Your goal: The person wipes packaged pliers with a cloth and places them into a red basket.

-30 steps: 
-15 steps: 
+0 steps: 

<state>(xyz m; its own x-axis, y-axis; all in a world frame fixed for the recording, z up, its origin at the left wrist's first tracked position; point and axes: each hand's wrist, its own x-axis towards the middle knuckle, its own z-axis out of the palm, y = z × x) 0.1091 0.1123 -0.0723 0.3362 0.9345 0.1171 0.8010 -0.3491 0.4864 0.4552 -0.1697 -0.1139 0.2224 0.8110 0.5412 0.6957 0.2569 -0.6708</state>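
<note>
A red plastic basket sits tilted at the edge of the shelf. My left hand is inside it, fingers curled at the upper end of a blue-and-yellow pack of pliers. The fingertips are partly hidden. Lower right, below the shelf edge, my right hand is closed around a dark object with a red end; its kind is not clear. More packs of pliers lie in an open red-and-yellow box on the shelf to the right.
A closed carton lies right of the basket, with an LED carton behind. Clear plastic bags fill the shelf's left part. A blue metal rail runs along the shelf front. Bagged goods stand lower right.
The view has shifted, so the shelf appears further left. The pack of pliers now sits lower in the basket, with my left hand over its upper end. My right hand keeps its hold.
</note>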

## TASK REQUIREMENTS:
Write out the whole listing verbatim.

## SOLUTION TO THE PROBLEM:
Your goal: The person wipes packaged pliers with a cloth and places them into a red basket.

-30 steps: 
-15 steps: 
+0 steps: 

<state>(xyz m; its own x-axis, y-axis; all in a world frame fixed for the recording, z up, its origin at the left wrist's first tracked position; point and axes: each hand's wrist, its own x-axis towards the middle knuckle, its own z-axis out of the palm, y = z × x) 0.1091 0.1123 -0.0723 0.3362 0.9345 0.1171 0.8010 -0.3491 0.4864 0.4552 -0.1697 -0.1139 0.2224 0.8110 0.5412 0.6957 0.2569 -0.6708</state>
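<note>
A red plastic basket sits tilted at the edge of the shelf. My left hand is inside it, fingers curled at the upper end of a blue-and-yellow pack of pliers. The fingertips are partly hidden. Lower right, below the shelf edge, my right hand is closed around a dark object with a red end; its kind is not clear. More packs of pliers lie in an open red-and-yellow box on the shelf to the right.
A closed carton lies right of the basket, with an LED carton behind. Clear plastic bags fill the shelf's left part. A blue metal rail runs along the shelf front. Bagged goods stand lower right.
The view has shifted, so the shelf appears further left. The pack of pliers now sits lower in the basket, with my left hand over its upper end. My right hand keeps its hold.
</note>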

No more output is needed for this exercise.